Dialogue is still one of Hearne’s great skills. He can switch on and off, the power of a character translating quickly to humor, moving through all the shades in-between, which lends the story thorough immersion. I found myself drawn in for much of it, completely absorbed in this world of magic and monsters. As I have not reviewed the other three I must mention my love of his magic. It is broad and varied, emulating and encapsulating the many belief systems and mythologies of the human race. But Atticus manages to break it down in a druidic fashion to much of the nuts and bolts of the supernatural, no simple task when dealing with dozens of pantheons, faiths, and storybook nasties.
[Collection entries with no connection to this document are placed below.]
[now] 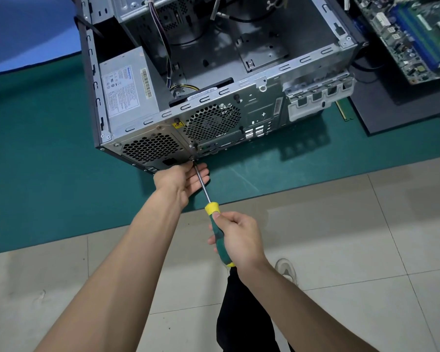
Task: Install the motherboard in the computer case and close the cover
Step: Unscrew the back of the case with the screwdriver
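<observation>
Right hand (239, 240) grips the screwdriver (215, 224), left hand (182, 180) lies open steadying its shaft at the computer case (214, 80) rear, centre frame; a tilted tip risks slipping off.

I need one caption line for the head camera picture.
Right hand drives green-yellow screwdriver into open grey metal computer case; left hand steadies its shaft.

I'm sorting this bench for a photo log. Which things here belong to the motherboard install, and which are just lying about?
In the job: computer case, motherboard, screwdriver, right hand, left hand.

Lying about: green strip beside the case, black mat.
</observation>
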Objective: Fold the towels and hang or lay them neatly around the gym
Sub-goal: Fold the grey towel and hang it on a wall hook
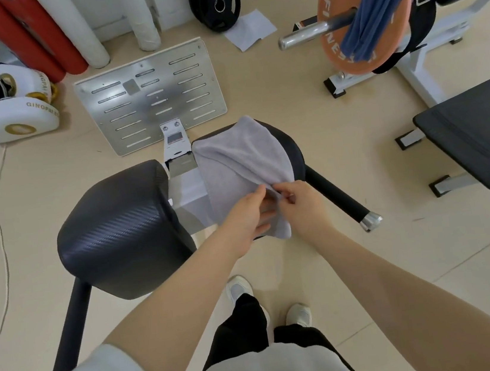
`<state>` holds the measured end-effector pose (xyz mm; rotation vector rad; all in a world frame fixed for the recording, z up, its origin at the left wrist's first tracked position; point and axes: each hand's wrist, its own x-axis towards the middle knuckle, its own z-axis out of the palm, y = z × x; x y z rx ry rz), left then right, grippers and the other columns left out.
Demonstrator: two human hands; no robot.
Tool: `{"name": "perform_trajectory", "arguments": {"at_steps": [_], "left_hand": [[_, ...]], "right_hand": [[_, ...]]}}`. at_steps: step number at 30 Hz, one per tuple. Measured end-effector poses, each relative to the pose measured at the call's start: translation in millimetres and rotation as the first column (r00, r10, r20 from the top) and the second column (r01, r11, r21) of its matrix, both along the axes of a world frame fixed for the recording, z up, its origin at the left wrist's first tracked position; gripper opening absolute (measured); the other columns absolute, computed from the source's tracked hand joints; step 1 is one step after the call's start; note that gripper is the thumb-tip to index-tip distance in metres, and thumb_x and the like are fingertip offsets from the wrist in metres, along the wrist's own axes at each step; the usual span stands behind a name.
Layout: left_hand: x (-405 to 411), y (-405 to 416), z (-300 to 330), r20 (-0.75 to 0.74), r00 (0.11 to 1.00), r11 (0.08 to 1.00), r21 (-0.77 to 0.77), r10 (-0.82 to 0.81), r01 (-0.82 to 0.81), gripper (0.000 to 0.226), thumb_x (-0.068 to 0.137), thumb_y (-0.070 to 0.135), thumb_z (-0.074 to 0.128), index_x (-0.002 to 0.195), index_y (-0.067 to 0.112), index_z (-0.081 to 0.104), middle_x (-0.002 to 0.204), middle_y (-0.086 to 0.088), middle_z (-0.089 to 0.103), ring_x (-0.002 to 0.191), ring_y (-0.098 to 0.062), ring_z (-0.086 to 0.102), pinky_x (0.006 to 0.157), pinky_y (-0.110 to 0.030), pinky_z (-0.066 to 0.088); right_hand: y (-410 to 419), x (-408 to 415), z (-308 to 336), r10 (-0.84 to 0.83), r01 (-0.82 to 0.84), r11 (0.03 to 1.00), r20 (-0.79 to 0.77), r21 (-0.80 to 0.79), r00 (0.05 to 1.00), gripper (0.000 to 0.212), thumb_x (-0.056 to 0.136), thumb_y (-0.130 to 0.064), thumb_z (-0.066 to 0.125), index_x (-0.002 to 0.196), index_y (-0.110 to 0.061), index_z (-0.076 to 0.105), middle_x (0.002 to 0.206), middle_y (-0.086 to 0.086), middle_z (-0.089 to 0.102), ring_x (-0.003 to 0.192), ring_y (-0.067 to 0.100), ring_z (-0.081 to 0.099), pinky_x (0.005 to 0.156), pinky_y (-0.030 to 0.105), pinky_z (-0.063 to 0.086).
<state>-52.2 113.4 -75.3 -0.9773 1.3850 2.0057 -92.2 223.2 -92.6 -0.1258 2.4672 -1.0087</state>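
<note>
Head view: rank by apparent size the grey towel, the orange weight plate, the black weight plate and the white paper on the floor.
1. orange weight plate and grey towel, too alike to rank
2. black weight plate
3. white paper, only slightly smaller

The towel is nearer the camera.
</note>
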Motion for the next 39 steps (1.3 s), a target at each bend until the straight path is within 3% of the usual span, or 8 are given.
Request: {"name": "perform_trajectory", "arguments": {"at_steps": [3,6,17,21,25,30,35,39], "left_hand": [[-8.4,8.0,-2.8,0.011,0.998,0.998,0.006,0.060,-0.060,0.042,0.095,0.051,0.035,0.101,0.022,0.066,0.104,0.004,0.069,0.100,-0.008,0.060,0.084,-0.027,0.042],[-14.5,7.4,-2.2,0.024,0.996,0.994,-0.079,0.080,-0.078,0.045,0.092,0.052,0.042,0.101,0.017,0.068,0.104,0.000,0.070,0.097,-0.011,0.060,0.067,-0.022,0.040],[-10.8,13.5,-16.0,-0.043,0.999,0.954,-0.297,0.021,-0.033,0.033,0.098,0.032,0.036,0.109,0.012,0.060,0.107,-0.005,0.063,0.113,-0.024,0.056,0.087,-0.034,0.043],[-14.5,17.7,-5.3,-0.032,0.993,0.966,-0.228,0.115,-0.119,0.046,0.097,0.045,0.033,0.100,0.010,0.063,0.098,-0.006,0.065,0.107,-0.026,0.059,0.088,-0.036,0.043],[-15.0,6.5,5.9,0.034,0.970,0.970,0.042,0.240,-0.241,0.089,0.081,0.078,0.012,0.100,0.009,0.065,0.090,-0.010,0.068,0.093,-0.029,0.061,0.083,-0.040,0.046],[-1.0,-10.4,15.4,-0.035,0.961,0.959,0.086,0.275,-0.271,0.037,0.092,0.044,0.047,0.089,0.012,0.064,0.079,-0.004,0.067,0.074,-0.018,0.063,0.070,-0.032,0.051],[13.1,-18.6,5.3,-0.128,0.934,0.937,-0.063,0.334,-0.344,0.009,0.093,0.015,0.052,0.085,0.014,0.055,0.087,-0.003,0.061,0.082,-0.017,0.057,0.078,-0.031,0.048],[26.5,-24.4,-11.5,-0.150,0.948,0.946,-0.122,0.280,-0.299,0.016,0.090,0.021,0.058,0.101,0.009,0.060,0.099,-0.007,0.063,0.093,-0.021,0.058,0.090,-0.037,0.048]], "right_hand": [[5.9,-6.8,19.7,0.084,-0.081,0.995,0.049,-0.064,0.995,0.035,0.080,0.003,0.046,0.104,-0.010,0.068,0.088,0.018,0.061,0.077,0.031,0.054,0.075,0.042,0.048],[14.3,-12.6,26.9,0.222,-0.221,0.975,0.035,-0.040,0.974,0.029,0.079,0.001,0.043,0.090,-0.010,0.068,0.082,0.019,0.061,0.066,0.022,0.050,0.063,0.032,0.043],[44.9,-23.9,26.3,-0.265,0.263,0.964,-0.036,-0.047,0.964,0.033,0.086,0.004,0.032,0.093,-0.011,0.060,0.100,0.009,0.049,0.081,0.019,0.043,0.062,0.019,0.033],[48.9,-18.1,48.4,-0.077,0.054,0.991,-0.190,-0.124,0.979,0.033,0.084,0.008,0.039,0.091,-0.008,0.068,0.095,0.002,0.052,0.084,0.015,0.047,0.065,-0.002,0.032],[40.1,-13.3,72.9,0.130,-0.185,0.970,-0.305,-0.160,0.943,0.032,0.081,-0.002,0.043,0.097,-0.006,0.071,0.089,-0.001,0.057,0.080,0.009,0.050,0.070,0.001,0.035],[22.1,5.0,77.3,0.687,-0.690,0.724,0.068,0.027,0.724,0.023,0.089,-0.021,0.056,0.101,-0.006,0.068,0.091,0.012,0.068,0.069,0.018,0.054,0.071,0.026,0.044],[32.4,7.1,35.7,0.370,-0.377,0.925,0.096,0.058,0.924,0.023,0.092,-0.022,0.047,0.082,-0.005,0.060,0.083,0.009,0.060,0.075,0.019,0.052,0.068,0.030,0.041],[42.6,4.4,4.4,0.214,-0.229,0.962,0.112,0.151,0.970,0.024,0.093,-0.014,0.044,0.113,-0.014,0.058,0.118,0.002,0.052,0.095,0.019,0.055,0.076,0.023,0.041]]}}
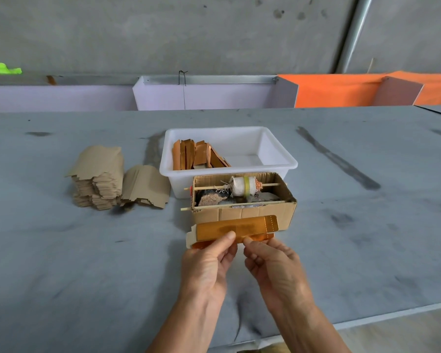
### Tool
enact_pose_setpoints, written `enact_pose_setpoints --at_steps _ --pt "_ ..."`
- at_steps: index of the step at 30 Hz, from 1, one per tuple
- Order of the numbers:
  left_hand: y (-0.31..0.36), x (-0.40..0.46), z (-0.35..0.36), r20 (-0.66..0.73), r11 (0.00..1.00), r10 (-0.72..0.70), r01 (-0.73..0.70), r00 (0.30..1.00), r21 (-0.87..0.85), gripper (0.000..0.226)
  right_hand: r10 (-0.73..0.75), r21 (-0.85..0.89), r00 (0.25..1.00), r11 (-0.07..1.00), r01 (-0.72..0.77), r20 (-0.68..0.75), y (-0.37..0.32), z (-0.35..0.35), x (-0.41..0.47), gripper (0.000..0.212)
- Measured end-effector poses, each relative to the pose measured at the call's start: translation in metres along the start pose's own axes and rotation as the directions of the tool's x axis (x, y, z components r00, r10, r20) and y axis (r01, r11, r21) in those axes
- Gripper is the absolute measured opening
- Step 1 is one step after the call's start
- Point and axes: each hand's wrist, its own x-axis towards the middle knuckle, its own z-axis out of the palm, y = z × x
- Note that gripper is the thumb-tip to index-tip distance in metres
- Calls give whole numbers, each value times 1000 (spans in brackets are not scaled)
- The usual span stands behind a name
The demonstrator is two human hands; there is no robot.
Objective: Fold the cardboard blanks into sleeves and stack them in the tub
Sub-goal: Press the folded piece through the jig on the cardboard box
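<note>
pinching gold blank lower edge: left hand, right hand.

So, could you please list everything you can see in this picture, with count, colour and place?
Table: one, grey, under everything.
Tub: one, white, centre, far side.
Folded sleeves: several, copper-orange, left end of the tub.
Flat blanks: two piles, brown, left of the tub.
Cardboard box: one, brown, in front of the tub, holding a white roll on a stick.
Blank being folded: one, gold, in front of the box.
Hands: left and right, both pinching the gold blank.
</note>
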Motion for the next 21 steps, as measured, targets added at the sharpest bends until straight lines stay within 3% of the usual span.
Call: enact_pose_setpoints --at_steps 6,8,10,12,14,16,18,21 --pt "6 3 -8 31 998 58 -59 998 34 33 4 -37 999 999 -3 37 -6 -4 3 14" --pt "4 2 -10 43 986 128 -132 991 98 30 29 -17 997 999 -28 68 -5 -4 3 7" --pt "1 0 -12 119 923 271 -292 955 250 29 57 -6 994 998 -57 88 -6 -4 5 8" --pt "-1 -1 -15 291 727 462 -546 838 417 32 59 55 993 996 -65 100 -9 -6 9 12" --pt "1 0 -19 490 386 604 -768 629 511 36 40 127 993 990 -54 114 -14 -9 13 21" --pt "2 3 -23 600 115 656 -846 459 521 36 7 159 989 987 -31 149 -18 -11 15 29" --pt "1 5 -25 648 -21 665 -857 372 515 27 -22 175 983 985 -10 182 -18 -12 15 32" --pt "-1 4 -24 676 -120 666 -850 314 512 18 -42 178 978 984 6 203 -18 -13 17 27"
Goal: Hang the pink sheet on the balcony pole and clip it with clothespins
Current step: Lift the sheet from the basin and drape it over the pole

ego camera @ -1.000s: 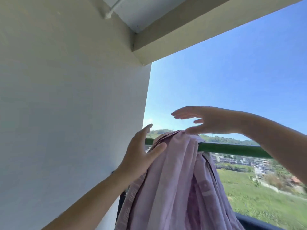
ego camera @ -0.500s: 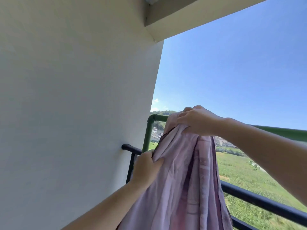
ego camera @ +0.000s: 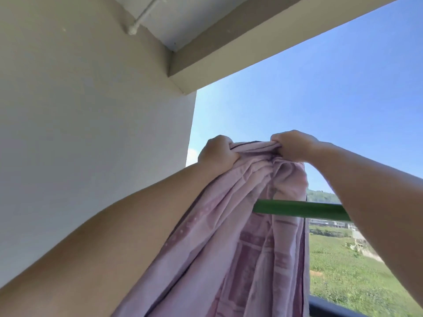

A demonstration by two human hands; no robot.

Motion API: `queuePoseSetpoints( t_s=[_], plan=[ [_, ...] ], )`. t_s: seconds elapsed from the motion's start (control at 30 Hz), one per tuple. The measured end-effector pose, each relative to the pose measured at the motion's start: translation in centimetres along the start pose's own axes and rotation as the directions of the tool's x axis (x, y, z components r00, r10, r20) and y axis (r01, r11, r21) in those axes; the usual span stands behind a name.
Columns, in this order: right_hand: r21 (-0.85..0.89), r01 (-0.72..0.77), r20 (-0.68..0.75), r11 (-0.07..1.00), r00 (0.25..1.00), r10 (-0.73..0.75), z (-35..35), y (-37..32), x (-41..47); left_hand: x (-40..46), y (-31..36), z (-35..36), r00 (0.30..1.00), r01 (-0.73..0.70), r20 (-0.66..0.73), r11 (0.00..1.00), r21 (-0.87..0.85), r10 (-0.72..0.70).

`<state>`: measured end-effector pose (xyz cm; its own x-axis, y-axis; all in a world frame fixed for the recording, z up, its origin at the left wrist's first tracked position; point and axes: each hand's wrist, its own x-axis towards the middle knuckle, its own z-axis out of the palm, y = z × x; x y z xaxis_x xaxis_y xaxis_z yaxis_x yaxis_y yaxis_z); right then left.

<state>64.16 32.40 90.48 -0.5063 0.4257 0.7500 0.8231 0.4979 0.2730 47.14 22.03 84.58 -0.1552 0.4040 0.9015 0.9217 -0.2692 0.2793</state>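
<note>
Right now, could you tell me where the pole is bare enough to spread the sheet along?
The green pole shows bare between the sheet and the right forearm. Leftward, toward the wall, bunched sheet hides it. Both the left hand and right hand grip fabric above the pole, crowding that spot.

The sheet point(ego camera: 240, 236) is pale pink with darker pink blocks and dots; the pole point(ego camera: 302, 210) is green; the wall point(ego camera: 91, 133) is white.
</note>
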Motion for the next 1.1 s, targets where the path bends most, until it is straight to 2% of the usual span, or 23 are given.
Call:
queuePoseSetpoints(
  t_s=[0.07, 0.13, 0.17, 0.2, 0.23, 0.27, 0.3, 0.33, 0.37, 0.43, 0.5, 0.57, 0.6, 0.73, 0.87, 0.93, 1.03, 1.1],
  plan=[
    [-0.137, -0.080, 0.094, 0.987, 0.991, 0.093, 0.1, 2.0, -0.2, 1.0, 1.9, 2.1, 0.999, 0.003, 0.035, 1.000, 0.017, -0.003],
    [-0.236, -0.097, 0.315, 0.967, 0.934, 0.171, 0.5, 2.8, -0.7, 1.0, 2.9, 3.9, 0.987, 0.025, 0.154, 0.998, 0.060, -0.034],
    [-0.257, -0.101, 0.470, 0.961, 0.856, 0.215, 0.5, 2.7, -1.2, 0.6, 3.2, 4.3, 0.967, 0.030, 0.250, 0.996, 0.079, -0.049],
    [-0.270, -0.089, 0.625, 0.959, 0.741, 0.245, 0.3, 2.3, -2.0, -0.2, 3.4, 4.3, 0.930, 0.033, 0.360, 0.994, 0.100, -0.068],
    [-0.268, -0.086, 0.745, 0.960, 0.613, 0.263, 0.0, 1.7, -2.8, -1.0, 3.5, 3.9, 0.885, 0.032, 0.458, 0.992, 0.123, -0.086],
    [-0.234, -0.093, 0.821, 0.968, 0.515, 0.248, -0.2, 1.0, -3.4, -1.9, 3.5, 3.2, 0.845, 0.033, 0.526, 0.991, 0.130, -0.097],
    [-0.162, -0.105, 0.853, 0.981, 0.485, 0.193, -0.6, 0.2, -4.1, -2.8, 3.3, 2.4, 0.822, 0.042, 0.561, 0.993, 0.106, -0.095],
    [-0.073, -0.123, 0.843, 0.990, 0.522, 0.127, -1.1, -0.6, -4.6, -3.7, 2.9, 1.5, 0.812, 0.073, 0.577, 0.996, 0.048, -0.087],
    [0.026, -0.128, 0.803, 0.991, 0.594, 0.056, -1.5, -1.3, -4.9, -4.7, 2.5, 0.6, 0.816, 0.123, 0.573, 0.992, -0.040, -0.078],
    [0.242, -0.081, 0.671, 0.967, 0.734, -0.106, -2.7, -3.0, -5.6, -6.9, 1.6, -1.2, 0.865, 0.208, 0.497, 0.951, -0.228, -0.070],
    [0.456, 0.009, 0.468, 0.890, 0.848, -0.249, -3.5, -4.6, -6.5, -9.0, 0.2, -2.5, 0.943, 0.191, 0.322, 0.930, -0.313, -0.085],
    [0.588, 0.098, 0.286, 0.803, 0.903, -0.320, -3.9, -6.1, -7.8, -11.4, -1.1, -3.4, 0.987, 0.115, 0.139, 0.955, -0.274, -0.079],
    [0.606, 0.138, 0.231, 0.783, 0.912, -0.339, -3.9, -6.6, -8.3, -12.5, -1.6, -3.5, 0.991, 0.095, 0.114, 0.965, -0.246, -0.069],
    [0.513, 0.239, 0.153, 0.825, 0.920, -0.362, -2.7, -7.7, -9.7, -15.0, -2.5, -1.7, 0.978, 0.088, 0.200, 0.986, -0.144, -0.058],
    [0.440, 0.267, 0.137, 0.857, 0.924, -0.358, -2.0, -8.2, -10.0, -14.9, -2.9, -1.0, 0.992, 0.086, 0.100, 0.991, -0.098, -0.076],
    [0.427, 0.274, 0.137, 0.862, 0.922, -0.361, -1.9, -8.7, -9.9, -14.2, -2.9, -1.3, 0.978, 0.180, 0.132, 0.971, -0.156, -0.160],
    [0.422, 0.280, 0.144, 0.862, 0.918, -0.369, -1.7, -9.6, -9.7, -13.2, -2.6, -2.0, 0.924, 0.369, 0.213, 0.883, -0.289, -0.317],
    [0.429, 0.281, 0.168, 0.858, 0.909, -0.382, -1.6, -10.2, -9.6, -12.7, -2.3, -2.5, 0.918, 0.392, 0.193, 0.875, -0.285, -0.348]
  ],
)
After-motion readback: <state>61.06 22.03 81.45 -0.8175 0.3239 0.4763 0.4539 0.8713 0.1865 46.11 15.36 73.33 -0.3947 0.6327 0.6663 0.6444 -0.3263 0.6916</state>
I think of all four books, Tricked easily has my favorite beginning. Its absorbing, telling you enough so you can grasp the outside of what is happening, while leaving enough to draw you along as the story progresses.
I don’t want to go much further at risk of discussing prominent spoilers, but Tricked has definitely proven once again that Hearne is both a masterful and versatile Urban Fantasy author, capable of switching many elements while retaining the core identity of his story.